Government Advisory on Pension Policy and Tech

Researching a new national auto-enrolment (pillar 1) pension tool.

The Challenge

Our client, a consortium led by the Open Identity Exchange / No. 10 Downing Street Cabinet Office and made up of HM Treasury, Dept Work & Pensions, and a Government agency, Money Advice Service and Barclays Bank plc, sought to research and define a new platform of pillar 1 pension technology.

Our client had a problem in that it wasn’t clear to what extent ordinary citizens were (or were not) engaged with their retirement savings.

The new ‘pension finder tool’ was a platform of new pension technology designed to assist citizens to become aware of the deficit in their overall retirement savings.

The tool also had to create a behavioural ‘nudge’, motivating the ordinary person to become more active in their approach to retirement and later-life savings and investments.

Our Move

We used a mixture of desk-based and focus group research to assist the client.


This allowed us to discover real-world attitudes and circumstances towards pension and retirement savings and investments (or lack of it) in the national community at large.

Following on from the research activities which our client carried out we drafted and edited a 16-page report, ‘The Pensions Finder Tool, a Discovery Project White Paper’.

The report was distributed online and amongst Government, public sector and private sector stakeholders.
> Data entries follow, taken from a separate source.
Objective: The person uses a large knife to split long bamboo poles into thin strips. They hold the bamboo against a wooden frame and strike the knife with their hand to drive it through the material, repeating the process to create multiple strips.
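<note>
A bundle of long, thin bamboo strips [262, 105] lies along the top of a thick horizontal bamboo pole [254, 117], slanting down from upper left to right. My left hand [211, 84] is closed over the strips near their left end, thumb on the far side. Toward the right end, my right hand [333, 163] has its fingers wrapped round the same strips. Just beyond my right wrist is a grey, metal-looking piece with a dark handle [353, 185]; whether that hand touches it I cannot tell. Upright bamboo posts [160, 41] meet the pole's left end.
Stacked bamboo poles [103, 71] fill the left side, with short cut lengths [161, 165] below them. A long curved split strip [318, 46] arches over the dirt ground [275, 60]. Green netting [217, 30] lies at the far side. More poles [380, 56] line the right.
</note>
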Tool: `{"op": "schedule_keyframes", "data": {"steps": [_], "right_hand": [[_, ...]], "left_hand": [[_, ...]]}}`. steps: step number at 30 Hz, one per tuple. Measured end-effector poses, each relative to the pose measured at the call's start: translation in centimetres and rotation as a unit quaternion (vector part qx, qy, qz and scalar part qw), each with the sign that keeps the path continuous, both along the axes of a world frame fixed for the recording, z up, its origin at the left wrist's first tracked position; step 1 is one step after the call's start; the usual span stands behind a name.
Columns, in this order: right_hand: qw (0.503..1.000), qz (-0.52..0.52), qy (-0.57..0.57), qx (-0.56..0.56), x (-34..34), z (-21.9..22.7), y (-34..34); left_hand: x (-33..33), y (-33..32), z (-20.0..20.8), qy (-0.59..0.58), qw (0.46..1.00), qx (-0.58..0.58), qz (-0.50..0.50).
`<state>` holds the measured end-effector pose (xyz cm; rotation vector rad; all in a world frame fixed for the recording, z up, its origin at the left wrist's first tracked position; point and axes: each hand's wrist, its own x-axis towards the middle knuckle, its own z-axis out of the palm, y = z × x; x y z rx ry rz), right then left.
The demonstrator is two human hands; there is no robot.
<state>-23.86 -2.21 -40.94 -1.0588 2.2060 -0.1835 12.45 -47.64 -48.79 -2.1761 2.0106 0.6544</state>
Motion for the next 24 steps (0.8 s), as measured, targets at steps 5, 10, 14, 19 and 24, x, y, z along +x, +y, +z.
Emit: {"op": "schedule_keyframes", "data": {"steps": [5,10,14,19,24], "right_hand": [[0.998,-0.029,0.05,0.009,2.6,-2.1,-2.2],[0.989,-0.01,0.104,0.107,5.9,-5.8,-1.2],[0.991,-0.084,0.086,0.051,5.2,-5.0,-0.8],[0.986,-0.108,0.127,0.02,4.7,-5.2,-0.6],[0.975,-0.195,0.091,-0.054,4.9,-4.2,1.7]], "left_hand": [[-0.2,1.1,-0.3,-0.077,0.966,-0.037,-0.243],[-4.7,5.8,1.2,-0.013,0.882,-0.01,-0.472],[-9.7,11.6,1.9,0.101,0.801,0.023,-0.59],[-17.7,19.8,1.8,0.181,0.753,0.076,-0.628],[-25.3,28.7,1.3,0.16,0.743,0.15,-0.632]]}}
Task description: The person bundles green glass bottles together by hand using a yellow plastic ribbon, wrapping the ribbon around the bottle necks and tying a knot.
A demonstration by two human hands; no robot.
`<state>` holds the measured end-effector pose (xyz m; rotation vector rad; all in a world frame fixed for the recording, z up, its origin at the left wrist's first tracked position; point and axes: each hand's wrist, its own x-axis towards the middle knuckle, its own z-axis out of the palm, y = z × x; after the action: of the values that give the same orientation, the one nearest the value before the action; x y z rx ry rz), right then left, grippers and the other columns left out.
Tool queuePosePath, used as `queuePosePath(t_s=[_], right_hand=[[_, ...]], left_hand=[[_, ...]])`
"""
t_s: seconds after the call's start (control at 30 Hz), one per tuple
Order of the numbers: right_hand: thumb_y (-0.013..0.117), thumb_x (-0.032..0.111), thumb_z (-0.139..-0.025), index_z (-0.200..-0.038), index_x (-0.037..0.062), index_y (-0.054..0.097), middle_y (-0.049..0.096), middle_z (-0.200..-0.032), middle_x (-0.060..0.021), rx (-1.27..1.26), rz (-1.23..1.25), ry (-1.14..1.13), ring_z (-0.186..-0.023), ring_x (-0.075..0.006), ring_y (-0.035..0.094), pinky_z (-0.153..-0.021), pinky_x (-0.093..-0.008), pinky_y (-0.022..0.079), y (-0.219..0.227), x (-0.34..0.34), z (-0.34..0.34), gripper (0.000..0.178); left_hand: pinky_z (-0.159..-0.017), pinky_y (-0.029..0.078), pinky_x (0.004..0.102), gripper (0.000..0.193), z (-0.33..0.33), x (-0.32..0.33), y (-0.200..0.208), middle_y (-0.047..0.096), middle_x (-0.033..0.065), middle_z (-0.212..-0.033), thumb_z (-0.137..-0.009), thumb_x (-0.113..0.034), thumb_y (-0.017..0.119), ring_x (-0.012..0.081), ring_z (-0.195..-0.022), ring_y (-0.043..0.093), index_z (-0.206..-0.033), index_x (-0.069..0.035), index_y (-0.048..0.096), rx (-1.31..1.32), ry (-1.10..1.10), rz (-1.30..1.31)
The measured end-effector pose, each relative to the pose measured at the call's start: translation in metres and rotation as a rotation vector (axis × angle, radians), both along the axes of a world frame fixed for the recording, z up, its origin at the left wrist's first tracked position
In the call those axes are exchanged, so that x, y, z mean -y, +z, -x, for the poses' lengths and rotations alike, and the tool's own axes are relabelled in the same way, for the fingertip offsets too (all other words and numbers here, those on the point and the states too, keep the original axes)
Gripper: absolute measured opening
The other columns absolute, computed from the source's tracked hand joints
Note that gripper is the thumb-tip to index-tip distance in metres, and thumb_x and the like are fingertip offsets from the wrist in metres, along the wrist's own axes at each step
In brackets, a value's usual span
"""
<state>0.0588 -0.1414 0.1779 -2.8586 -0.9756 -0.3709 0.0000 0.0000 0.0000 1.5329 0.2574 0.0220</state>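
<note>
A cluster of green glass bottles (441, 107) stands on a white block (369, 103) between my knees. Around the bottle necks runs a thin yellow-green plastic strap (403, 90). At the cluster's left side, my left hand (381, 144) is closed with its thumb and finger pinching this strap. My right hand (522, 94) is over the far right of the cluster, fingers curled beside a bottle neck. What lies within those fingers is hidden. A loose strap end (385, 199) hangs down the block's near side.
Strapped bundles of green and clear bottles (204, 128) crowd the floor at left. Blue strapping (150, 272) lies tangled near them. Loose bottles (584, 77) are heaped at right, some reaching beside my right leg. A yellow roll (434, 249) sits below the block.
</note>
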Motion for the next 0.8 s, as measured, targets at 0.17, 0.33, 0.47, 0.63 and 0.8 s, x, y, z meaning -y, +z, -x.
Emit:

The report was presented in various public fora.
The British Government acted on the findings of the report.

The Government commissioned further pensions technology developments, including an Alpha Pension Finder Tool and the up-coming Pensions Dashboard.

The Result

As in all countries, pensions engagement in the UK is low in the general public.

It is hoped that, by using innovative pension technology, greater retirement savings and investment will occur in the community and the early signs of that are encouraging.